Thursday, June 27, 2013

June 27, 2013: Home visits and Hospital Materno Infantil

After participating in the PSF meeting on Tuesday, I was able to return today to see a little bit of how the PSF functions. It really was a great experience and I saw a lot of new things. It was a very interesting way to experience the public health system, especially after hearing all the downsides to how the PSF functions on Tuesday. Today was the "see-it-in-action day," if you will.

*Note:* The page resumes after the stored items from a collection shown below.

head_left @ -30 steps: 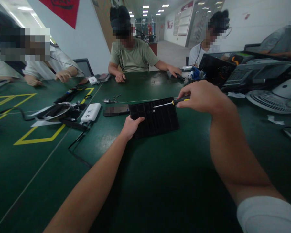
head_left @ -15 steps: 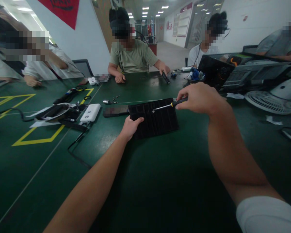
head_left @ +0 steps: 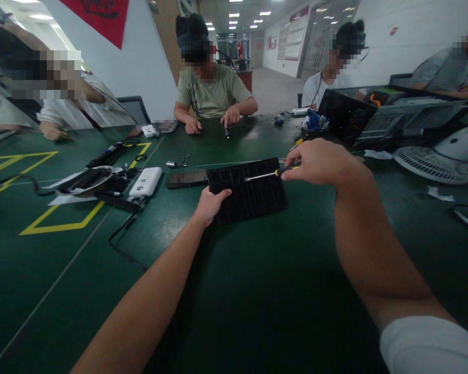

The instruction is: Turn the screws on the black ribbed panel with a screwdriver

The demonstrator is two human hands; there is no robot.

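Note:
A flat black ribbed panel (head_left: 253,195) lies on the green table (head_left: 257,291) in front of me. My left hand (head_left: 210,204) grips its near left corner, thumb on top. My right hand (head_left: 322,163) is closed around the black and yellow handle of a screwdriver (head_left: 271,174). Its metal shaft points left and its tip rests on the panel's upper middle.
A dark phone (head_left: 186,178) lies left of the panel, then a white power bank (head_left: 145,181), cables and a round dish (head_left: 88,178). An open black computer case (head_left: 378,117) and a white fan (head_left: 440,156) stand at the right. Several other people sit around the table's far side.
My right hand has dropped slightly, bringing the screwdriver flatter over the panel. The person across the table pulled one hand back toward the chest with a small dark object.

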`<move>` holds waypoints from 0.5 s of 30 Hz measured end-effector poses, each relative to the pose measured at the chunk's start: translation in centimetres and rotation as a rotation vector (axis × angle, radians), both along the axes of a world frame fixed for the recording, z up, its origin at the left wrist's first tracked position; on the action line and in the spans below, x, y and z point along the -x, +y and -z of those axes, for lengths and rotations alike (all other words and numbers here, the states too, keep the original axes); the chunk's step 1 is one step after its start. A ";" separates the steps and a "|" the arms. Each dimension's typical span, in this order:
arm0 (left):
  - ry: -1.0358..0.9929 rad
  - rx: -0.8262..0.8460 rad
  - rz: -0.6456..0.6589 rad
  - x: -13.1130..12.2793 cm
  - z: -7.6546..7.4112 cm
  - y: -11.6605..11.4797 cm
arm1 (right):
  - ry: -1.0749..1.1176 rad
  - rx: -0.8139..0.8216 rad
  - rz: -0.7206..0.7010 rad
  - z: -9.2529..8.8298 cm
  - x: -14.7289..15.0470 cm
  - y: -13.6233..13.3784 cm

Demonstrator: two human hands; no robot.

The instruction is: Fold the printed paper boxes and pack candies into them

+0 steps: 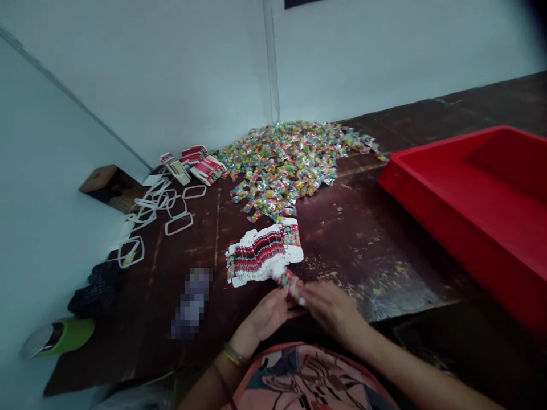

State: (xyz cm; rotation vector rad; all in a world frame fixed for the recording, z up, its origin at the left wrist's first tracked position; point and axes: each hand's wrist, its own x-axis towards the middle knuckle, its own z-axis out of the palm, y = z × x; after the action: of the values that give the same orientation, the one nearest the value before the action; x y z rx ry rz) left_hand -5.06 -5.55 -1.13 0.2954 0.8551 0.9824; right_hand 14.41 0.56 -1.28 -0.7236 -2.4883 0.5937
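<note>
Close to my body, at the table's front edge, both hands hold one small printed carton (pixel 291 284) between them. My left hand (pixel 270 313) grips its left side with the fingers closed on it. On the other side my right hand (pixel 332 307) has its fingers closed against the carton's right end. The carton looks slightly blurred, and its far end shows white flaps. Just beyond it lies a fanned row of flat printed cartons (pixel 258 254) with white flaps. Behind that row spreads a large heap of small clear packets with colourful contents (pixel 290 165).
A big red tray (pixel 444 210) stands at the right. Along the left lie white band loops (pixel 179 224), bundled cartons (pixel 208 170), a wooden box (pixel 111 185), dark cloth (pixel 96 289) and a green container (pixel 74 336). A pixelated item (pixel 192 304) lies left of the fanned cartons.
</note>
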 end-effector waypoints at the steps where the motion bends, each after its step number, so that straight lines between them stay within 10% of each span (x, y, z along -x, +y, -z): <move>1: -0.002 0.026 -0.009 -0.4 0.0 0.0 | 0.025 0.033 -0.048 -0.6 -0.2 -1.0; 8: 0.244 0.154 0.237 -3.2 0.6 -1.7 | 0.062 0.408 0.012 -1.5 1.0 -0.6; 15: 0.304 -0.150 0.356 -2.3 -3.6 -1.6 | 0.034 1.002 -0.184 -2.9 -0.1 1.2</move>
State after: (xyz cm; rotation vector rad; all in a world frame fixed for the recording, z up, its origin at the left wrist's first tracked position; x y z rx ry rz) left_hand -2.74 -7.11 2.52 0.7141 0.9636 0.6766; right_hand 14.51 1.74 1.59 -0.7836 -2.1225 1.9481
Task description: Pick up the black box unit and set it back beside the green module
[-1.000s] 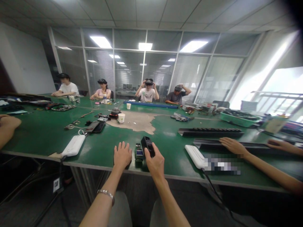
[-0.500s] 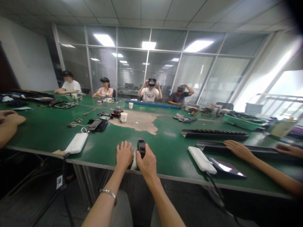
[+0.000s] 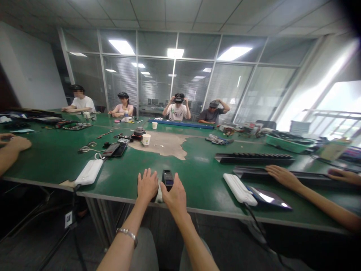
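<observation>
My left hand (image 3: 147, 184) lies palm down near the front edge of the green table (image 3: 197, 188), its fingers spread. A dark edge shows beneath it, mostly hidden, and I cannot tell what it belongs to. Just to its right is a small black handheld device (image 3: 167, 177) with a little screen, resting on the tabletop. My right hand (image 3: 175, 194) is beside that device, thumb and fingers apart and loosely around its near end. Whether the fingers still touch it is hard to see.
Left of my hands lies a white power bank (image 3: 89, 172) with a cable; another white power bank (image 3: 239, 189) lies right, beside a phone (image 3: 269, 197). Black rails (image 3: 254, 159) are further right, near another person's hand (image 3: 282, 175). A paper cup (image 3: 146, 140) stands ahead. Several people sit opposite.
My right hand has loosened from the black device, which was held tilted up and now rests lower on the table. My left hand stays almost in place. The view has shifted slightly.
</observation>
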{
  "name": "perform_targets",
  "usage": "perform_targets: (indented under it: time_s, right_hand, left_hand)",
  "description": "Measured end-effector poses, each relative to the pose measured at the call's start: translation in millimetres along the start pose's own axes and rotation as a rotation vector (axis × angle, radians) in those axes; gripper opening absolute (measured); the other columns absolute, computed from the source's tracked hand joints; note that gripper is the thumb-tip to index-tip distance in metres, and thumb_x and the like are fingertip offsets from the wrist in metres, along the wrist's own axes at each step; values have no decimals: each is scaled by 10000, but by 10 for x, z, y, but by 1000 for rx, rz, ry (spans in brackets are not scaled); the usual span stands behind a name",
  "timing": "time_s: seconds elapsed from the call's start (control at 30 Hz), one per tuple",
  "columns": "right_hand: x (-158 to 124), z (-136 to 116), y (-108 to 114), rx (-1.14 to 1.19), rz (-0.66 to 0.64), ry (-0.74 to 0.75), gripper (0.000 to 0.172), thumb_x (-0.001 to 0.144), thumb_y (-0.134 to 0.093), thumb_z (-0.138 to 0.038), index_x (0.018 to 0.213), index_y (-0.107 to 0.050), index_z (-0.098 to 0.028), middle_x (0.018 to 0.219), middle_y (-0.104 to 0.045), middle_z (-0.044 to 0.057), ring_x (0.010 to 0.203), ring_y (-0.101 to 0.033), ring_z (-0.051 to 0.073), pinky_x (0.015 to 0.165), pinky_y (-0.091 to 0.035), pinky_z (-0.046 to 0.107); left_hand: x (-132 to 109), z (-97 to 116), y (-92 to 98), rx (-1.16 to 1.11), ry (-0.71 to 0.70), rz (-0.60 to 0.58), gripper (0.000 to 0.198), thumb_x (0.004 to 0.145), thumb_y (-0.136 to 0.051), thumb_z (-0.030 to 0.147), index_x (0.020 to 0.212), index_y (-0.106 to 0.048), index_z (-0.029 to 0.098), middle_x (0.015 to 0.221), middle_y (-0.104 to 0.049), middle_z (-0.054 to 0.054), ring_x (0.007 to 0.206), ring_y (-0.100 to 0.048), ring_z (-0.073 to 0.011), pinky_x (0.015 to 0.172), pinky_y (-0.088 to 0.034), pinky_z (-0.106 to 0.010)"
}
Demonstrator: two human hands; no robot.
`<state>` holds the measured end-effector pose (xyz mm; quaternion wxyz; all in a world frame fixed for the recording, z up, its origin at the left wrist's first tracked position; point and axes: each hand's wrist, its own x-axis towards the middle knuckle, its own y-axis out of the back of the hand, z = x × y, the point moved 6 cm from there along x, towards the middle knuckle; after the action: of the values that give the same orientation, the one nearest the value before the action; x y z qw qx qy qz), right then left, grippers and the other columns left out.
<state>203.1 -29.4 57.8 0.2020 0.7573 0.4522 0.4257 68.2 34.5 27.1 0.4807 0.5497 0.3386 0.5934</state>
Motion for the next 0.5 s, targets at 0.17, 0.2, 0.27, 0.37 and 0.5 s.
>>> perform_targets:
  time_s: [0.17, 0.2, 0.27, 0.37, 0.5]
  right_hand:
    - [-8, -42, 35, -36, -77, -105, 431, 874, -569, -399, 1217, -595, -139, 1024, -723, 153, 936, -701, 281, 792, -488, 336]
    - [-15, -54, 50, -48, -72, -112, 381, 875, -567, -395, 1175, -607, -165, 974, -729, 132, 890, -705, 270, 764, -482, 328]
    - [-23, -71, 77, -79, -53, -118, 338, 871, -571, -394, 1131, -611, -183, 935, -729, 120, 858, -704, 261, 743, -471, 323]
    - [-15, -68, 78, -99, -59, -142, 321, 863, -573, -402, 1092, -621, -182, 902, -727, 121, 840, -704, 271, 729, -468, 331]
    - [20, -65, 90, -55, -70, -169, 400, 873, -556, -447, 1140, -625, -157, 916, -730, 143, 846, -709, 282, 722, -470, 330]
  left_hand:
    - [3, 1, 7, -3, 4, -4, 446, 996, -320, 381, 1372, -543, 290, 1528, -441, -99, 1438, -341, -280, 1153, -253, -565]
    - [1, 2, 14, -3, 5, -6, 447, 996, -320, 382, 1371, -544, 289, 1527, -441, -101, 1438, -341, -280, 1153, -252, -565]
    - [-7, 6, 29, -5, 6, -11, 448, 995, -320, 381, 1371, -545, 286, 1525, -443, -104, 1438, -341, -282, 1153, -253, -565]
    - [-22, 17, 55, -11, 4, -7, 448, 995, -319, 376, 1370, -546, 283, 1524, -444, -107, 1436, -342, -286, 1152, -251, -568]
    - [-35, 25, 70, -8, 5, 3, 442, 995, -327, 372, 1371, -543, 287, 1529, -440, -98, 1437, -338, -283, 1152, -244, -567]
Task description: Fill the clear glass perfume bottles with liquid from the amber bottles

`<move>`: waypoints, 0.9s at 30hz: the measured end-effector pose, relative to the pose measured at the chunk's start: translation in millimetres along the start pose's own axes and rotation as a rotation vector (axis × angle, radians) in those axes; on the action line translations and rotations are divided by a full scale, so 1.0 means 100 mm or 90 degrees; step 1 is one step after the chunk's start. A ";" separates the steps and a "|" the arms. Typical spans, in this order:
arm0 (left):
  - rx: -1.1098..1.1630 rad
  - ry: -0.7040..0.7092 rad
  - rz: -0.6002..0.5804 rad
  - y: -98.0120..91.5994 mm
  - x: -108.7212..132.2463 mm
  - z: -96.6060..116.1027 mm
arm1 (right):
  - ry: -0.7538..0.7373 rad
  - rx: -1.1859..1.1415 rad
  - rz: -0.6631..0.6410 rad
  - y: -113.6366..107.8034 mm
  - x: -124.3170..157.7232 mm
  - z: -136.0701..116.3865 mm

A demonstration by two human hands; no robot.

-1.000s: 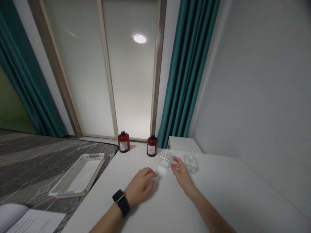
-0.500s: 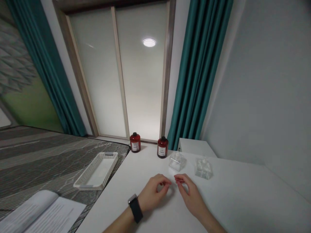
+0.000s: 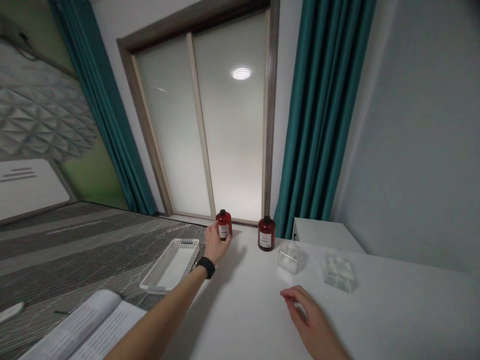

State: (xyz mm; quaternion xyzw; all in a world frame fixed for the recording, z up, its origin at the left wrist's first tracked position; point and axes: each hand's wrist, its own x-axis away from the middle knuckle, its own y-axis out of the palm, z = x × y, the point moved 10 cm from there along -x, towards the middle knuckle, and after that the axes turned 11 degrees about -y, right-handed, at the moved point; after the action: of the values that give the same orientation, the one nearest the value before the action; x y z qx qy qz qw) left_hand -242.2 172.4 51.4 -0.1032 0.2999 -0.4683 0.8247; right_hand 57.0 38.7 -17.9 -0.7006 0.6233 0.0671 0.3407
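Observation:
My left hand (image 3: 216, 246), with a dark watch on its wrist, reaches to the far edge of the white table. Its fingers and thumb are closed round the lower part of a red bottle (image 3: 224, 218) with a black cap and white label, which stands upright. A second such bottle (image 3: 266, 234) stands to the right, untouched. My right hand (image 3: 308, 316) rests low over the table, fingers curled and thumb tip close to them, with nothing visible in it. Beyond it are a clear container (image 3: 291, 257) with white contents and another clear box (image 3: 339, 271).
Left of the white table (image 3: 240, 310), a white perforated basket (image 3: 170, 265) and an open book (image 3: 92, 322) lie on a grey patterned surface (image 3: 93, 245). A white cabinet (image 3: 324, 234) stands behind the table, near a teal curtain (image 3: 326, 125) and a sliding door (image 3: 232, 135).
My left hand has moved forward and left, from beside my right hand to the left red bottle. The right hand stays near its place. The view has shifted left.

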 end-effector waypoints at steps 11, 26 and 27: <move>0.091 -0.121 -0.038 0.27 -0.74 -0.49 | 0.006 0.014 -0.019 0.00 0.01 0.01; 0.156 0.027 -0.385 0.59 0.56 0.36 | -0.047 0.053 0.059 -0.14 -0.04 -0.10; 0.161 0.045 -0.427 0.64 0.70 0.47 | -0.054 0.057 0.082 -0.20 -0.06 -0.11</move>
State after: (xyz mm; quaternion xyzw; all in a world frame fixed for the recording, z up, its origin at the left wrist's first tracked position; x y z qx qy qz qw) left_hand -142.4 143.1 32.5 -0.0770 0.2171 -0.7497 0.6204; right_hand 70.8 36.7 1.5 -0.6400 0.6544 0.0904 0.3924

I arrived at 7:30 AM and was given a chair because I had to wait for the doctor to arrive before we could see the three patients who had appointments scheduled for the morning. All three were already waiting. Finally, around 8:30, the doctor arrived, ninety minutes late (she was supposed to be there at 7). She was young, probably twenty something, and she just graduated from medical school six months ago. She has not done her residency yet and does not know in what she wants to specialize. Crazy! Once she finished explaining for me how we would meet with the patients, we quickly saw each of them, spending maybe ten minutes with each. The doctor explained for me how these three patients were a good representation of what she does on a normal day because they were middle aged and combating hypertension and/or diabetes. The only other majority group that was not represented was the pregnant women, of which there were plenty waiting in the waiting area to be seen by the doctors and nurses of the other two equipes (health care teams, see June 25).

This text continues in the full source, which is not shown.